Task goal → From the data underneath, reproduce exactly the stretch that begins at the line with "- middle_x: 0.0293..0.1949" and ends after the line with "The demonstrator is".

Dataset excerpts →
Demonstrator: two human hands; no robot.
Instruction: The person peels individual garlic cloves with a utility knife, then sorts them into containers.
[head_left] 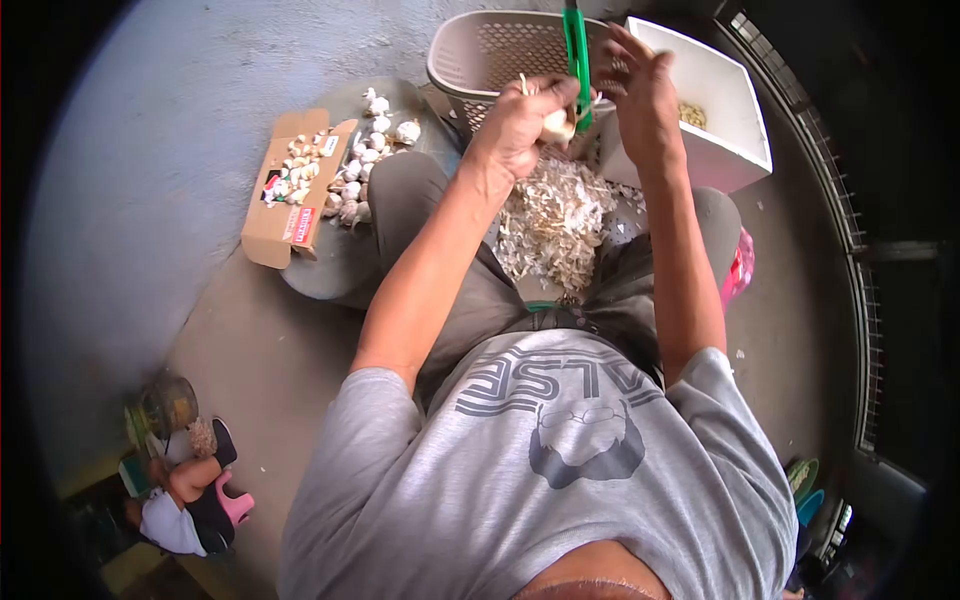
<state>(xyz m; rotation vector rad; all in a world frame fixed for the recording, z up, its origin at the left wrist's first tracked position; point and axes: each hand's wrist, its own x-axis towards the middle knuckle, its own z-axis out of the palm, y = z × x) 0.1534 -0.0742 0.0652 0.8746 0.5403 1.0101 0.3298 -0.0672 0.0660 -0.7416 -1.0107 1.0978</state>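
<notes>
Garlic (557, 127) sat near the upper middle of the frame, pinched in the person's left hand (515, 125), whose fingers and thumb curled round it from the left. The right hand (645, 105) was apart from it, just to the right, its fingers loosely spread and blurred; nothing could be made out in its palm. Between the two hands stood a slim green tool (575, 45), close beside the left fingertips — whether it was held or fixed, and whether they touched it, could not be told.

Handling the piece well, as far as could be judged, called for a snug but gentle pinch, enough to keep the garlic from rolling without bruising it. Fingertips were best tucked back from the green tool in case its edge was sharp, and the free hand best kept clear of its line. Working low over the heap of papery skins (550, 225) made sense, so that loose flakes fell on that pile rather than wide of it.

The garlic looked cream to pale tan, smooth and rounded where it showed below the fingers. A thin pale stalk (523, 85) poked up above the left hand, though its join with the garlic was hidden. The grip covered much of the piece, so whether it was a whole bulb or only part of one could not be told.
</notes>
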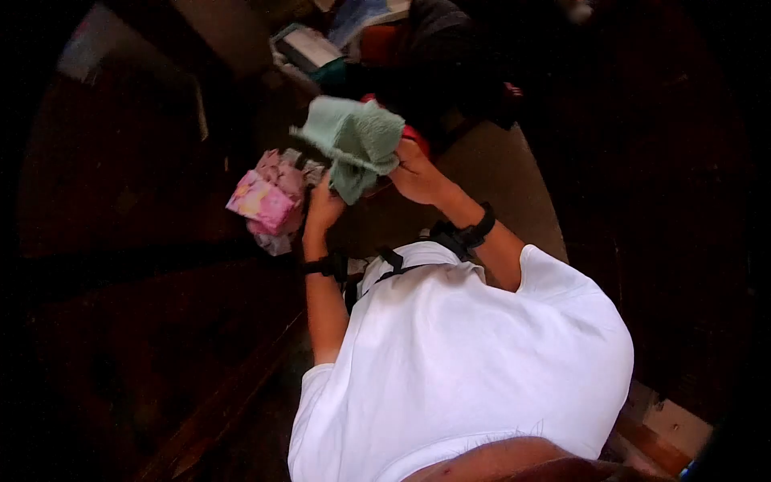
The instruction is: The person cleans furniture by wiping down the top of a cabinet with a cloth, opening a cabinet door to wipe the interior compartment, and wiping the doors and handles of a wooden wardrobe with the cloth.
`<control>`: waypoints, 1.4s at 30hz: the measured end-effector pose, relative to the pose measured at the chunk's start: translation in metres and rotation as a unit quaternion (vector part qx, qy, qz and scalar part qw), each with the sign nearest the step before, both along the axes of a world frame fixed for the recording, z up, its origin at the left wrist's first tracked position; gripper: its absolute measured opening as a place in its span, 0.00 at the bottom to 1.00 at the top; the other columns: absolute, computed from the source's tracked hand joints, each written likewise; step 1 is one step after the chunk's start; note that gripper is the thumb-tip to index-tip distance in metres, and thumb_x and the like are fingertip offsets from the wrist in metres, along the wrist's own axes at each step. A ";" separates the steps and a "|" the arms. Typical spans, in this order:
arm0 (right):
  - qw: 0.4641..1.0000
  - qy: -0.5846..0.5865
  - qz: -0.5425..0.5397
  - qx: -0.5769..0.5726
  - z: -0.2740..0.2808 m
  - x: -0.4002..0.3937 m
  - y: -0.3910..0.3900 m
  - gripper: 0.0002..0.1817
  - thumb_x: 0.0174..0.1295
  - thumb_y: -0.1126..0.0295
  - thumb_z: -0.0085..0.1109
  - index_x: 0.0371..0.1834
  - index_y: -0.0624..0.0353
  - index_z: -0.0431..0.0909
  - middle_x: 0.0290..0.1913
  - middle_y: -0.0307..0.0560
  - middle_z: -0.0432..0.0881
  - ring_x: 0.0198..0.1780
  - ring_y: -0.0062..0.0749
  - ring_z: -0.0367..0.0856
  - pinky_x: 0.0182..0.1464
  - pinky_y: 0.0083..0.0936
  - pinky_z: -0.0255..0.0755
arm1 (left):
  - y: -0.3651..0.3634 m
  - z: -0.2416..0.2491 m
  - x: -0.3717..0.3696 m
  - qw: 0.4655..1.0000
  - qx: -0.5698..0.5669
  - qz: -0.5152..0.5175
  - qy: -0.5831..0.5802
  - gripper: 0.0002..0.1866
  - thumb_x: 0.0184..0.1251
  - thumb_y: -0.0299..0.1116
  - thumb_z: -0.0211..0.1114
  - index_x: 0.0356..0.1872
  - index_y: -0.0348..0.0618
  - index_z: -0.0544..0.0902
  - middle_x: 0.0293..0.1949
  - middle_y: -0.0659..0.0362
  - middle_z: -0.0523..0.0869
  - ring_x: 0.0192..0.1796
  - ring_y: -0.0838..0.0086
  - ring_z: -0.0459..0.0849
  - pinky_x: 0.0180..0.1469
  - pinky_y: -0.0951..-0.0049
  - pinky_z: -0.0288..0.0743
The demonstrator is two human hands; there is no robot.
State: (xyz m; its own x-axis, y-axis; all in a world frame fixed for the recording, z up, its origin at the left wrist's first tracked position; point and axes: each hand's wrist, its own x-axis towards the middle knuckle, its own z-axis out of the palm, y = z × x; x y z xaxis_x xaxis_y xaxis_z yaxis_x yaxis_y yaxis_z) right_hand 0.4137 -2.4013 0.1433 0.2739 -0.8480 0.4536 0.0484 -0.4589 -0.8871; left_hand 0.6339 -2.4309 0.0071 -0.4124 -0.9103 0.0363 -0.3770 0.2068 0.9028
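A light green towel [341, 132], bunched and partly folded, is held up in front of my body. My right hand [419, 175] grips its right edge with the fingers closed. My left hand [324, 207] is at the towel's lower left side, its fingers mostly hidden, so their grip does not show. Just left of that hand is a heap of pink and greyish cloths [279, 173], with a bright pink patterned folded cloth [261, 201] on its near side. Something red shows behind the towel near my right hand.
Beyond the towel, a box-like thing with a white top [312, 46] lies among blurred dark, blue and orange items. A brown surface [502, 173] extends to the right of my hands. Dark wooden surfaces lie at both sides.
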 end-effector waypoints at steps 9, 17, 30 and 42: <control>0.834 0.502 -0.229 -0.004 -0.085 -0.276 0.073 0.21 0.46 0.75 0.59 0.48 0.59 0.82 0.57 0.60 0.72 0.63 0.54 0.67 0.68 0.53 0.52 | 0.026 0.033 -0.306 0.909 0.160 -0.378 -0.070 0.17 0.53 0.30 0.68 0.46 0.38 0.82 0.38 0.59 0.86 0.40 0.70 0.82 0.44 0.70 0.77; 0.772 0.442 -0.428 0.158 -0.139 -0.359 0.155 0.21 0.66 0.56 0.56 0.51 0.62 0.79 0.54 0.56 0.77 0.58 0.55 0.72 0.70 0.50 0.53 | -0.037 0.025 -0.403 0.978 0.028 -0.134 0.156 0.11 0.58 0.29 0.65 0.41 0.37 0.81 0.37 0.52 0.86 0.40 0.63 0.85 0.43 0.64 0.77; 0.756 0.209 -0.602 0.149 -0.125 -0.292 0.010 0.28 0.53 0.60 0.71 0.55 0.63 0.75 0.55 0.56 0.76 0.57 0.55 0.76 0.57 0.39 0.72 | -0.127 0.030 -0.435 0.971 -0.150 -0.132 0.130 0.17 0.52 0.19 0.65 0.45 0.37 0.75 0.39 0.44 0.84 0.44 0.49 0.84 0.46 0.62 0.77; 0.749 0.191 -0.513 0.374 -0.208 -0.331 -0.046 0.38 0.53 0.72 0.60 0.70 0.67 0.60 0.59 0.65 0.76 0.60 0.57 0.75 0.60 0.41 0.69 | -0.137 -0.068 -0.422 0.943 -0.184 -0.271 -0.063 0.21 0.54 0.28 0.63 0.49 0.33 0.72 0.48 0.38 0.74 0.51 0.39 0.72 0.52 0.48 0.68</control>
State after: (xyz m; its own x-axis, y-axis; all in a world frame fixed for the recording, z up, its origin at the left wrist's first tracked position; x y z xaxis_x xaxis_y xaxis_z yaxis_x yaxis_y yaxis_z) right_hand 0.0831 -2.4475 -0.0648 -0.7073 -0.6785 -0.1982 -0.3119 0.5512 -0.7739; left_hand 0.2116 -2.5676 -0.0609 -0.8355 -0.5000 0.2280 -0.2255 0.6903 0.6875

Result →
  - middle_x: 0.0293..0.1949
  - middle_y: -0.0659..0.0362
  - middle_z: -0.0523..0.0869
  - ring_x: 0.0192..0.1796
  - ring_y: -0.0838..0.0086
  - ring_z: -0.0459..0.0849
  - pinky_x: 0.0180..0.1469
  - pinky_y: -0.0951..-0.0049
  - pinky_z: -0.0288..0.0743
The demonstrator is two human hands; there is no robot.

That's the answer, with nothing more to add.